La vie après l'Irak

Tout juste six ans après le déclenchement en Irak d'une guerre qui, foi de neocons, allait par effet domino faire fleurir la démocratie partout au Moyen-Orient, Barack Obama a annoncé hier le retrait du gros des troupes de combat américaines d'ici la fin août 2010, le temps que les Irakiens passent dans la plus grande stabilité possible le test des élections législatives de décembre prochain.

À moins que n'éclatent des violences telles que le président doive reconsidérer ses plans, l'ensemble du contingent américain sera rentré au 31 décembre 2011. Dans l'immédiat, les risques de déstabilisation ont surtout à voir avec l'effondrement des prix du brut: dans un pays pétrolier qui peine toujours à répondre à la demande d'électricité et d'eau potable, cet effondrement précarise les efforts de reconstruction. Dans l'ensemble, les chances sont néanmoins grandes que M. Obama puisse s'en tenir à son calendrier de désengagement.

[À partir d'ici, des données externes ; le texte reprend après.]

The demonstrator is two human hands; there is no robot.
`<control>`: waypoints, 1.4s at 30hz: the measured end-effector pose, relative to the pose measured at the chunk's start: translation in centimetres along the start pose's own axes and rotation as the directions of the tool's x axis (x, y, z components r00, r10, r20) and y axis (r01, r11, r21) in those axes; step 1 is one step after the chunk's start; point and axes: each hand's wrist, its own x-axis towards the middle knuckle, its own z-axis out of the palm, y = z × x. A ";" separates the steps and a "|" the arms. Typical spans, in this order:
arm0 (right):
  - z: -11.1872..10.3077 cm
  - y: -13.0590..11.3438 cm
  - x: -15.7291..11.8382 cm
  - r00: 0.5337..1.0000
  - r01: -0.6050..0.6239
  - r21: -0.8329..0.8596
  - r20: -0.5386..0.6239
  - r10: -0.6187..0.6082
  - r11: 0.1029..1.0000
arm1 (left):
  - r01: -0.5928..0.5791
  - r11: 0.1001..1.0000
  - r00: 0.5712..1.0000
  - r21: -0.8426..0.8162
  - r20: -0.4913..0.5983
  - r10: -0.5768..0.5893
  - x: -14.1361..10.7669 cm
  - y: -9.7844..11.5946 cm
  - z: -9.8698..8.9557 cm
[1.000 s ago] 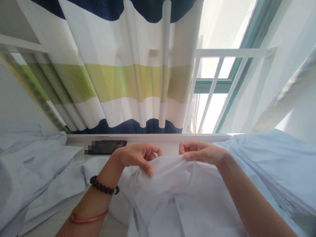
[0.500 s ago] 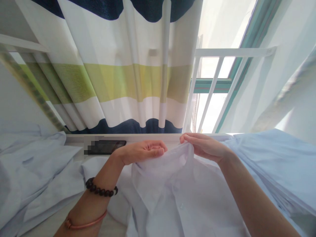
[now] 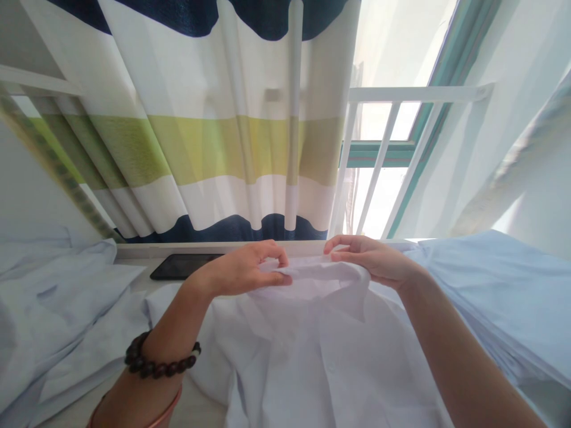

La démocratie n'a pas fleuri, loin de là, en Arabie saoudite, en Égypte et en Syrie. Les États-Unis de George W. Bush auront en fait affiché une tolérance sans égale à l'égard de ces dictatures. En revanche, le renversement de Saddam Hussein donne lieu aujourd'hui à l'édification, quoique sur des sables très mouvants, d'une fragile démocratie électorale en Irak. Que la guerre y ait libéré la parole ne veut pas dire que cette guerre était justifiée. Les civils irakiens ont payé et continuent de payer ce sophisme en violences inhumaines.

L'échéancier établi par M. Obama était largement annoncé par le plan de retrait irako-américain signé dans les derniers mois de l'administration Bush et laborieusement entériné par le Parlement irakien en novembre. Signe que la classe politique installée par Washington en 2003 à Bagdad considère le moment venu de couper le cordon ombilical, même si son armée et sa police sont encore mal préparées. D'autres facteurs ont joué de façon déterminante en 2008: le «surge» américain (encore qu'on ait tendance à banaliser la persistance de la violence en Irak); le retournement contre al-Qaïda des sunnites de la province d'Anbar... Si la guerre civile s'apaise en Irak, notent par ailleurs les plus cyniques, c'est aussi que sunnites et chiites ont complété entre eux le nettoyage ethnico-religieux du territoire.

S'inscrit dans cet apaisement relatif le penchant nouveau de l'Iran pour un Irak ordonné: moins enclin à soutenir l'insurrection du radical chiite Moktada al-Sadr, Téhéran s'est ostensiblement rapproché du gouvernement de Nouri al-Maliki. Considération capitale pour la suite des choses: Obama a refait savoir hier que la paix régionale passait par une rupture avec la vieille politique d'endiguement de l'Iran. Le succès de la stratégie américaine en Irak — mais aussi en Afghanistan — repose inéluctablement sur l'ouverture du dialogue avec Téhéran. Le défi étant de se tirer d'un bourbier en évitant de s'enfoncer dans un autre.